Picture This: Marketers Let Emojis Do the Talking

couple holding hands

An illustration from Taco Bell’s Taco Emoji Engine

From my New York Times article:

The condom brand Durex has used World AIDS Day as a marketing hook for years, but for the most recent edition it tried something different: a condom emoji.

Durex said there was no icon that communicated a desire for safe sex, so it started a campaign to provide one on smartphone keyboards. The consortium that sets standards for characters and emojis has yet to approve it, but the mere fact that Durex started the campaign prompted 210 million mentions on Twitter and, by Durex’s estimates, drew 2.6 billion media impressions worldwide.

Such is the power of emojis. And more companies are taking notice.

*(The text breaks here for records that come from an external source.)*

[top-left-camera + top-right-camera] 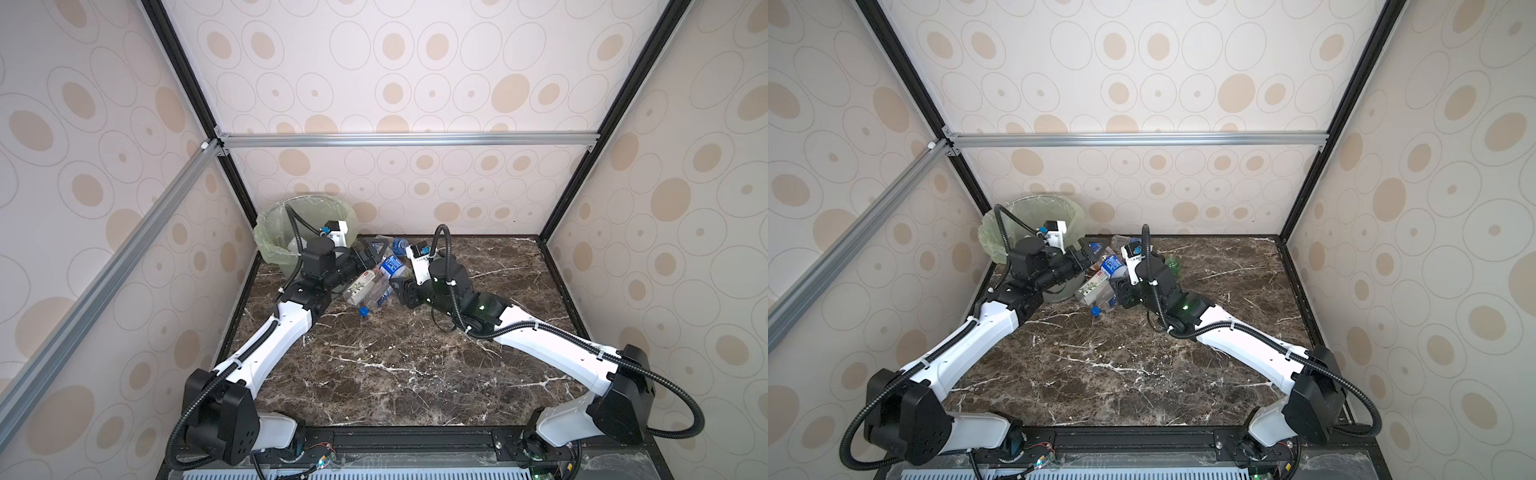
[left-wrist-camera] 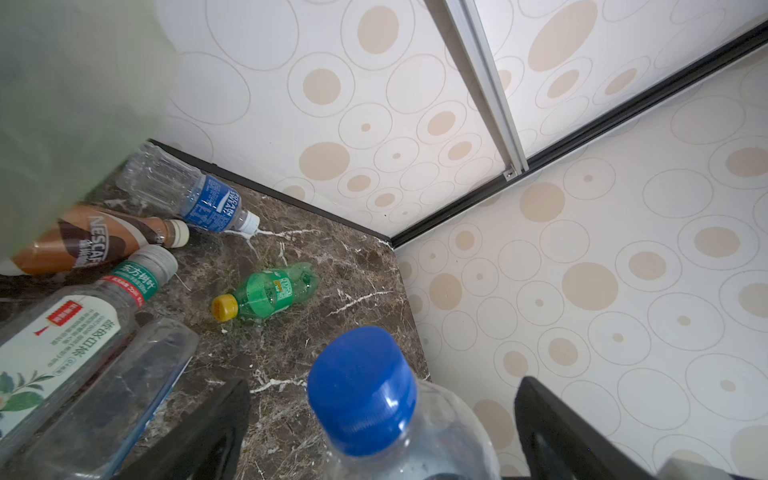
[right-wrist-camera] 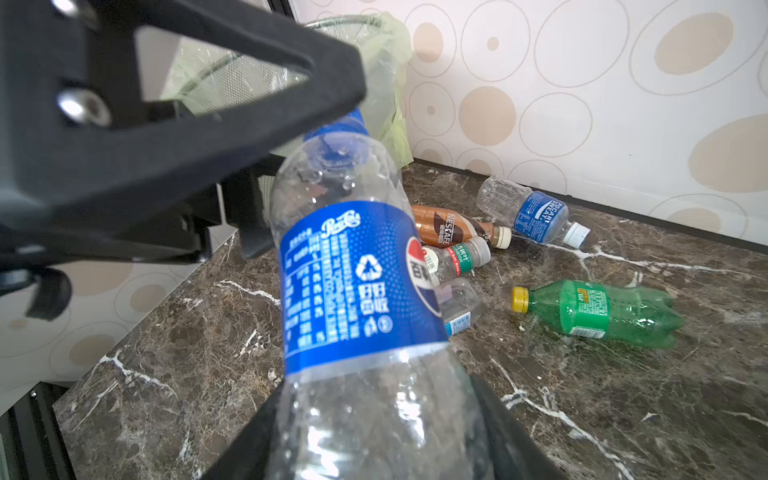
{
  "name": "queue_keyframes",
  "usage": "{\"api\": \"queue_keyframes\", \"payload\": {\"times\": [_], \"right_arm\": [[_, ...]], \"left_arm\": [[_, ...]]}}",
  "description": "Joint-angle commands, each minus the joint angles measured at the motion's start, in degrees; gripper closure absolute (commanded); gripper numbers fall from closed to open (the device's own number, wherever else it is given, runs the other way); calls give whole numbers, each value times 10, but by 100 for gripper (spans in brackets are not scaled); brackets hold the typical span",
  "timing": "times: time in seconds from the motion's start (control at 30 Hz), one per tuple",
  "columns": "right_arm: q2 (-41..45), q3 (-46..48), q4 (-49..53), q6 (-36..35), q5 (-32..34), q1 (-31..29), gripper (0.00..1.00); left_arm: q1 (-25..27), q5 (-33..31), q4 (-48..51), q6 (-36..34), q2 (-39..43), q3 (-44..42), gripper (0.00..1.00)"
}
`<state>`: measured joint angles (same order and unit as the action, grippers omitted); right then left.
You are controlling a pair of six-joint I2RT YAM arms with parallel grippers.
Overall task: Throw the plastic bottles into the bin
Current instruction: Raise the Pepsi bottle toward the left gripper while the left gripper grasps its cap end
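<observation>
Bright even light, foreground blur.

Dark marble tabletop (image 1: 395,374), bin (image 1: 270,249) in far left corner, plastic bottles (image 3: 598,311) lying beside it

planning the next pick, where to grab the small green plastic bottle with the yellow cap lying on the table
Probably grip the small green plastic bottle across its labelled middle, coming from above: it lies flat on its side, nothing touching it, both flanks exposed.

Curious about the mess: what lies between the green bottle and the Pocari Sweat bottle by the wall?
Nothing: only bare marble tabletop separates the green bottle and the Pocari Sweat bottle, as both wrist views show.
</observation>
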<state>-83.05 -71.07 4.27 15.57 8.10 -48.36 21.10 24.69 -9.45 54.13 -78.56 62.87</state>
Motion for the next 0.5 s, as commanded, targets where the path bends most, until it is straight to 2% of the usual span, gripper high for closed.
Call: {"api": "queue_keyframes", "payload": {"times": [0.0, 0.13, 0.3, 0.47], "right_arm": [[12, 0, -16, 3, 8, 4, 51], [13, -3, -19, 2, 7, 6, 51], [17, -2, -21, 2, 11, 12, 49], [18, 1, -28, 18, 25, 27, 48]], "left_arm": [[22, -18, -30, 8, -12, 47, 1], [40, -27, -37, 7, -29, 57, 4], [46, -40, -46, 6, -30, 53, 24], [51, -43, -43, 7, -31, 51, 26]]}}
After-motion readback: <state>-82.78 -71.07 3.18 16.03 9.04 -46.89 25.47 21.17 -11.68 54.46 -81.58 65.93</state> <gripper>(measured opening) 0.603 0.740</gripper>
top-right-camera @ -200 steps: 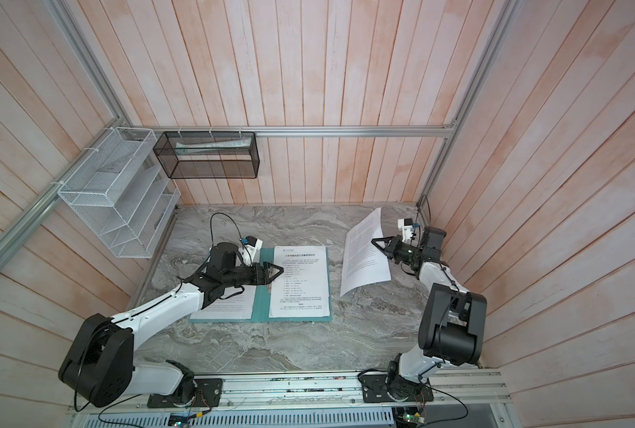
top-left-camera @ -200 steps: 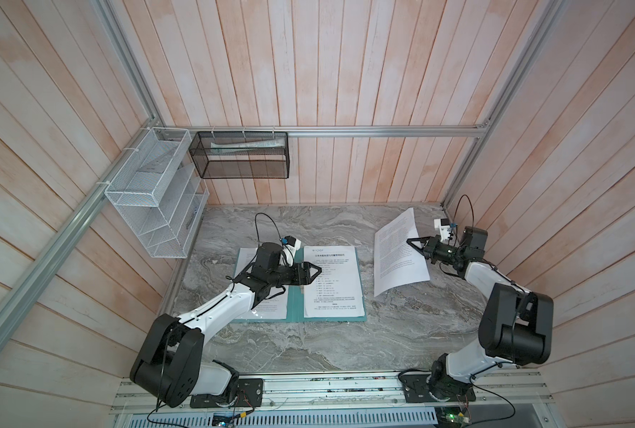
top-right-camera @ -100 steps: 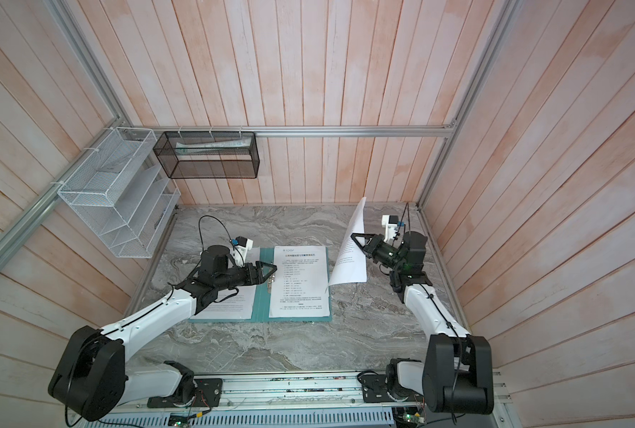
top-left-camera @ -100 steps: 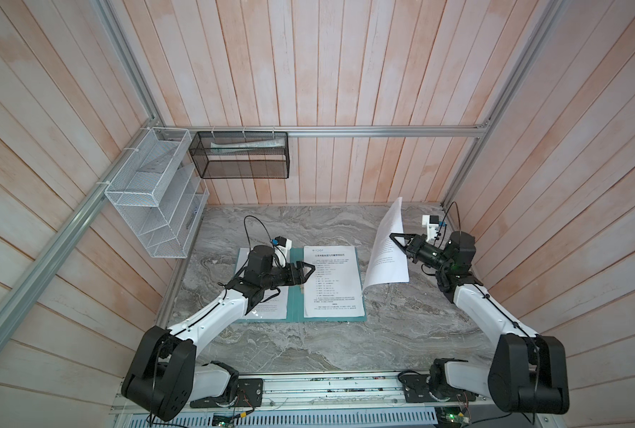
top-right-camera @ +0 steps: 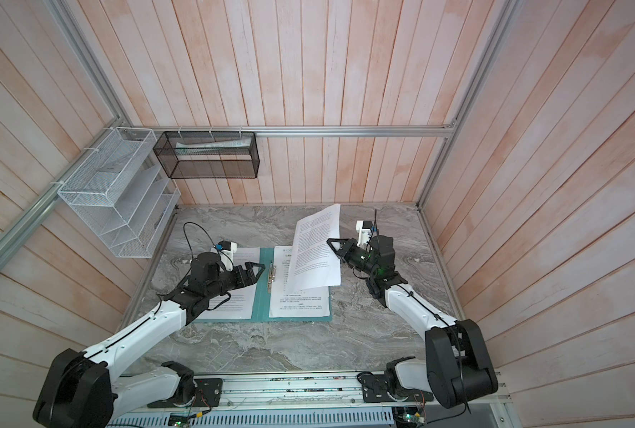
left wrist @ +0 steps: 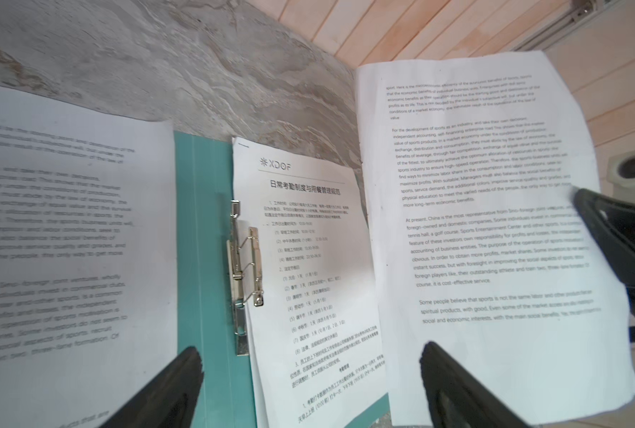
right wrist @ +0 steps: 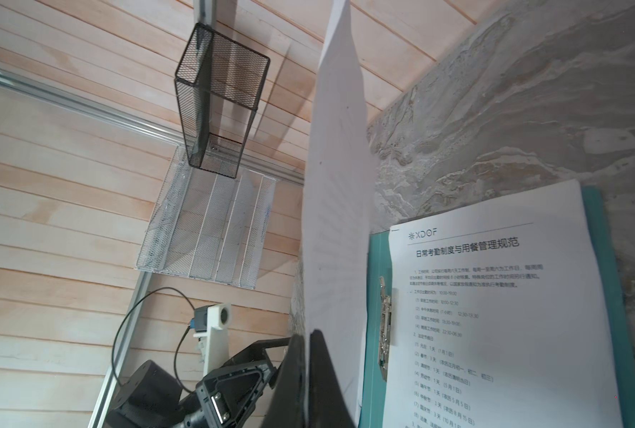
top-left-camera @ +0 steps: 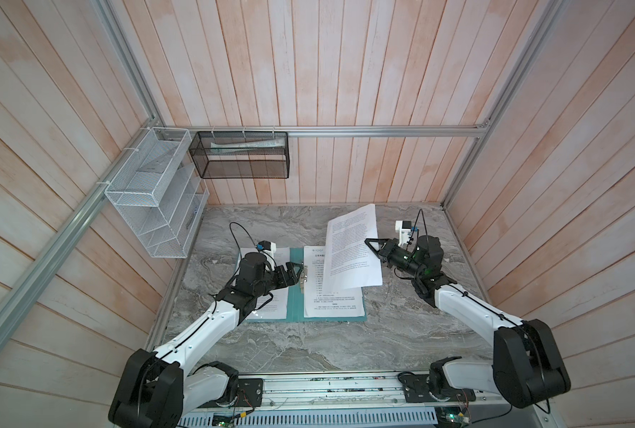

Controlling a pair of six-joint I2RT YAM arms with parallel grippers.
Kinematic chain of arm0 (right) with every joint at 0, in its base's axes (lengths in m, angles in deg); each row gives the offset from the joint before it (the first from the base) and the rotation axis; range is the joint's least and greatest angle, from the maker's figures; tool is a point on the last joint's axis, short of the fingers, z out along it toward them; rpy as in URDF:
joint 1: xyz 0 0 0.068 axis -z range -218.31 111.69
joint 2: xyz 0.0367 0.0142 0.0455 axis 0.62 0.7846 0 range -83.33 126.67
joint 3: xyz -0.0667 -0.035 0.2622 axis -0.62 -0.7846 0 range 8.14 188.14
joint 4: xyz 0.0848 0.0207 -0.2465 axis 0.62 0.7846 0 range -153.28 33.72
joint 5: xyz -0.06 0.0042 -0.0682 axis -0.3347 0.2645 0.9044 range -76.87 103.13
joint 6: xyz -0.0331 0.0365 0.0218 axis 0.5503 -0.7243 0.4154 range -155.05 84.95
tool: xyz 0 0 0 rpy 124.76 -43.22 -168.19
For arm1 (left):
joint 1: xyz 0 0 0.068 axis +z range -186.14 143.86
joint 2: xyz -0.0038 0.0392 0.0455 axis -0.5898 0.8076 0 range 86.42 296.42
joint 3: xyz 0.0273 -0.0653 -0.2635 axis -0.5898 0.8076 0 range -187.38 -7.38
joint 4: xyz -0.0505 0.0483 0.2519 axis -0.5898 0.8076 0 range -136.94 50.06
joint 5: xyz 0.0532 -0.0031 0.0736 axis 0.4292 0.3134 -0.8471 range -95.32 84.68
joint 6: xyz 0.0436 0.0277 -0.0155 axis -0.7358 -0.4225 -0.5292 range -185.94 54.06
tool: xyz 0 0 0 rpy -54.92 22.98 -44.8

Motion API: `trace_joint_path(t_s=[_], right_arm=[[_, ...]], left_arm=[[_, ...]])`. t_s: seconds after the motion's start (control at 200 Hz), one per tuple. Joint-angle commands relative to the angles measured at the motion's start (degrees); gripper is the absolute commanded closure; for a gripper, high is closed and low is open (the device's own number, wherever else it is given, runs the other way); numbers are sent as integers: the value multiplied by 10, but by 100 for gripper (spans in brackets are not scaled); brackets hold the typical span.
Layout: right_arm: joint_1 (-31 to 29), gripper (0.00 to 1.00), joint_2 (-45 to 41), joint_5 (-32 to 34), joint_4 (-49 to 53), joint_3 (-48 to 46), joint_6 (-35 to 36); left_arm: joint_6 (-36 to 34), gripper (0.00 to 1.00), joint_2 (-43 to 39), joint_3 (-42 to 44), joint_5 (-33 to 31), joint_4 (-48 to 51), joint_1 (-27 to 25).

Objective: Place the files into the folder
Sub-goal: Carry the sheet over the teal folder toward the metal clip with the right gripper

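The teal folder (top-left-camera: pixel 295 304) (top-right-camera: pixel 262 296) (left wrist: pixel 204 259) (right wrist: pixel 375 296) lies open on the marble table. A text sheet (top-left-camera: pixel 271 300) (left wrist: pixel 67 241) covers its left half. A sheet with a heading (top-left-camera: pixel 332 300) (left wrist: pixel 308 259) (right wrist: pixel 494 315) covers its right half. My right gripper (top-left-camera: pixel 368 242) (top-right-camera: pixel 330 242) (right wrist: pixel 307 335) is shut on the edge of a third sheet (top-left-camera: pixel 351 252) (left wrist: pixel 494 222) (right wrist: pixel 338 185). That sheet hangs tilted in the air over the folder's right half. My left gripper (top-left-camera: pixel 298 269) (top-right-camera: pixel 260 268) (left wrist: pixel 308 350) stands open and empty just above the spine, by the metal clip (left wrist: pixel 243 266).
A white wire rack (top-left-camera: pixel 156 200) and a black mesh basket (top-left-camera: pixel 241 155) with rolled papers hang on the back left walls. Wooden walls with aluminium rails close in the table on three sides. Bare marble (top-left-camera: pixel 308 344) lies in front of the folder.
My right gripper has carried the held sheet leftward, from beside the folder to over its right half. The left gripper stays at the spine clip.
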Motion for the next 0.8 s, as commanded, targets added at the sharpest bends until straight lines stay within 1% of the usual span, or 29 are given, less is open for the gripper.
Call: trace_joint_path(t_s=[0.0, 0.16, 0.235, 0.37, 0.575, 0.795], right_arm=[[-4, 100, 26, 28, -20, -2, 11], [-9, 100, 71, 51, 4, -3, 39], [-9, 100, 95, 43, 0, -10, 46], [-9, 100, 133, 7, -17, -24, 54], [-10, 100, 136, -13, -22, -53, 72], [-15, 100, 146, -40, 4, -42, 112]], left_arm=[[0, 6, -20, 17, -52, 20, 9], [3, 6, -31, 26, -34, 7, 19], [0, 6, -34, 25, -37, 9, 20], [-4, 7, -39, 28, -37, 10, 22], [-8, 6, -47, 34, -34, 14, 21], [-6, 6, -44, 44, -25, 8, 22]])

“There’s a lot of brand demand for emojis,” said Ross Hoffman, senior director of global brand strategy at Twitter, which recently started offering custom emojis for companies to use in advertising. That is because some 92 percent of the online population now uses emojis, according to a study by Emogi, a start-up that uses them to let people indicate how they feel about particular ads. Swyft Media, which creates alternate phone keyboards featuring multiple emojis, says people send six billion of them a day.

Brands like emojis for several other reasons. For one, they reach ad-averse millennials, sailing past ad-blocking software. They are visual, which makes them a natural fit for popular messaging apps such as Snapchat and Instagram and also appeals to international audiences. And because they are meant to be shared, the brand images are distributed widely, free.

“All of a sudden, the brand is in this very personal conversation between friends and family,” said Evan Wray, the chief executive of Swyft Media.

Now, emojis are everywhere in marketing. …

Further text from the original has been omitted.